The second trimester is perhaps the most favorable time in the life of a future mother. The body finally debugged the “settings”, and the state of health returns to normal: morning sickness recedes, the forms are rounded, the skin glows with health, the hair becomes thick. Under the influence of estrogen hormones, emotions become stronger: a woman wants more affection and love, she shows tenderness and desire for her beloved. During this period, the volume of blood in the body increases markedly – in order to provide all the necessary substances to both the expectant mother and the growing baby. Due to increased circulation, tactile sensitivity increases: hugs, massage and touching erogenous zones cause vivid and very pleasant sensations. The tummy is already beginning to appear, but not yet too large, which for the next three months will allow you to maintain a variety of positions in sex.

The upcoming birth is a natural process, but often unpredictable, which can cause a fair amount of anxiety in the expectant mother in the third trimester. Carrying the stomach every day is getting harder, the growing uterus presses on the intestines and bladder. A woman can also worry about gaining weight, feel clumsy and ugly, which also does not contribute to the growth of libido. The task of a man at this time is to be especially delicate and attentive, to be more often interested in the state and mood of his beloved, not to bother with requests for sex if she does not want it, and, if possible, to take control of various matters into his own hands, without bothering his spouse. The months remaining before the birth are the last chance for her to relax at her pleasure and sleep for a long time ahead.

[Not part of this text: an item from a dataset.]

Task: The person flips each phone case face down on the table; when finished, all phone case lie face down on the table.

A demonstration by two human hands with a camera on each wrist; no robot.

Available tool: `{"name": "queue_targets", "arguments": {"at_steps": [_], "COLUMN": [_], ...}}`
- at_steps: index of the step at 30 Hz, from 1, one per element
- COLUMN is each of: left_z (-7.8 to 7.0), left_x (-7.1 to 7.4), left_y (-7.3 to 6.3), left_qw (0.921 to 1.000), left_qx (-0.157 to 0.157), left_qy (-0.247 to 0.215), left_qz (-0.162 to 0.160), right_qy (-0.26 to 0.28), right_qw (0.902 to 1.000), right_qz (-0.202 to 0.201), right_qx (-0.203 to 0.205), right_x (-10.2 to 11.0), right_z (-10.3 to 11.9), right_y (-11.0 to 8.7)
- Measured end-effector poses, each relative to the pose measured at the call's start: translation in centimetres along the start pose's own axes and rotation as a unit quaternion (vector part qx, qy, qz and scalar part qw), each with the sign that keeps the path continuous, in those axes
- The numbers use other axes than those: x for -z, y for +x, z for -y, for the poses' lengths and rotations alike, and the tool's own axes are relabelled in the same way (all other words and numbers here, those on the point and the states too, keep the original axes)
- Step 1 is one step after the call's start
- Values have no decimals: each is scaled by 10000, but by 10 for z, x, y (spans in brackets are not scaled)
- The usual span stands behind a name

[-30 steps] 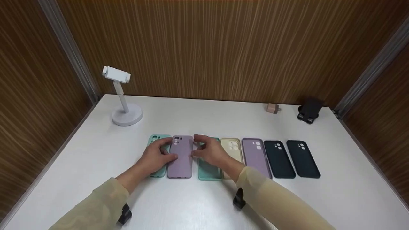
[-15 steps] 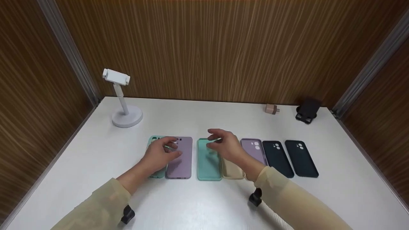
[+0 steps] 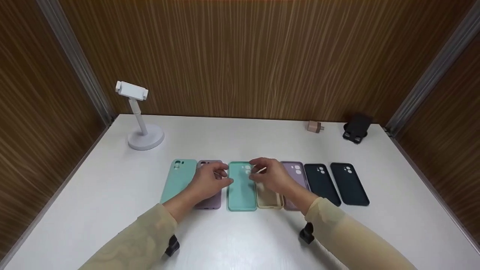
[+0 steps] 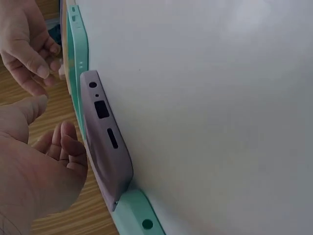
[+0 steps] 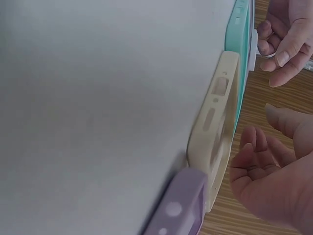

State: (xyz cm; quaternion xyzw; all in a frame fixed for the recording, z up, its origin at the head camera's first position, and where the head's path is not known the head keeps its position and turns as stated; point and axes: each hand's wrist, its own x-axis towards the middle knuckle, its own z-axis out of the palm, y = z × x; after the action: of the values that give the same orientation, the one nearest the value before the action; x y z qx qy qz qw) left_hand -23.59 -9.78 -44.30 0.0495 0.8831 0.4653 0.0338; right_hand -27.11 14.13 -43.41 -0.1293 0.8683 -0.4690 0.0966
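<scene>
Phone cases lie in a row on the white table. My left hand (image 3: 210, 180) hovers over the left purple case (image 3: 212, 202), its fingertips close to the left edge of a teal case (image 3: 242, 195) that lies hollow side up. On the other side, my right hand (image 3: 273, 176) is above the beige case (image 3: 270, 198), fingertips near the teal case's right edge. Both hands have loosely bent fingers with nothing between them. Another teal case (image 3: 178, 178) lies back side up at the left end. In the left wrist view, the purple case (image 4: 105, 132) shows its port cutouts.
Right of the beige case are a second purple case (image 3: 294, 172) and two dark cases (image 3: 323, 183), (image 3: 350, 183). A white phone stand (image 3: 144, 137) stands at the back left. A pink charger plug (image 3: 315, 126) and a folded black stand (image 3: 357, 129) sit at the back right.
Both hands have let go of the left purple case. The left hand moved right over it, toward the hollow-side-up teal case; the right hand shifted right, then slightly down.
</scene>
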Motion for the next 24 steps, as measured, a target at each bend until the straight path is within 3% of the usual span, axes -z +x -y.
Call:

When is sex contraindicated during pregnancy?

There is a general list of indications for sexual rest. The nuances can vary, and the final decision whether it is possible for the expectant mother to have sex is made only by her attending physician – each pregnancy is so individual. Sex should be avoided if pregnancy has the following complications:

  • threat of interruption (including hematoma or bleeding);
  • amniotic fluid is leaking;
  • the placenta is located dangerously close to the cervix;
  • too short or too early opening of the cervix;
  • infectious diseases in father or mother.

Sex and pregnancy: what doctors think

During pregnancy, many couples are afraid to make love, so as not to provoke contractions and premature birth. Modern medicine considers this a delusion: during sex, the uterus and placenta experience vibration no more than during normal walking, and the birth process will not start until both organisms – both mother and baby – are ready for it themselves.

In general, the position of doctors is as follows: it is possible and necessary to have sex, provided that the pregnancy proceeds without complications 1 .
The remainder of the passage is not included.